*Exercise*: Would you repeat every line below exactly, please?

*Data shown*:
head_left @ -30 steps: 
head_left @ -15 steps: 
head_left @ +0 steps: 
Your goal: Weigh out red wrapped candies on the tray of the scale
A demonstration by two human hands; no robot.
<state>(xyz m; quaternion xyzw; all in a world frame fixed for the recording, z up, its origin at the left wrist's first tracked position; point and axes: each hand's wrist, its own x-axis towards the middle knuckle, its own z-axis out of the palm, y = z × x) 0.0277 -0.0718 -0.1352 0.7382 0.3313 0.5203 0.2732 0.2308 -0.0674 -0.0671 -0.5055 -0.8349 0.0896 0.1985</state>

*Reply*:
head_left @ -30 steps: 
head_left @ -15 steps: 
head_left @ +0 steps: 
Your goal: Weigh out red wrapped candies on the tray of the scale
A demonstration by two human hands; no robot.
<state>(xyz m; quaternion xyzw; all in a world frame fixed for the recording, z up, its origin at the left wrist's first tracked position; point and axes: each hand's wrist, its own x-axis towards the middle knuckle, its own z-axis out of the palm, y = z × x) 0.0277 -0.0718 -0.1352 0.7382 0.3313 0.5203 0.2732 0.2308 -0.0674 -0.0671 -0.5055 -0.8349 0.0896 0.1985</state>

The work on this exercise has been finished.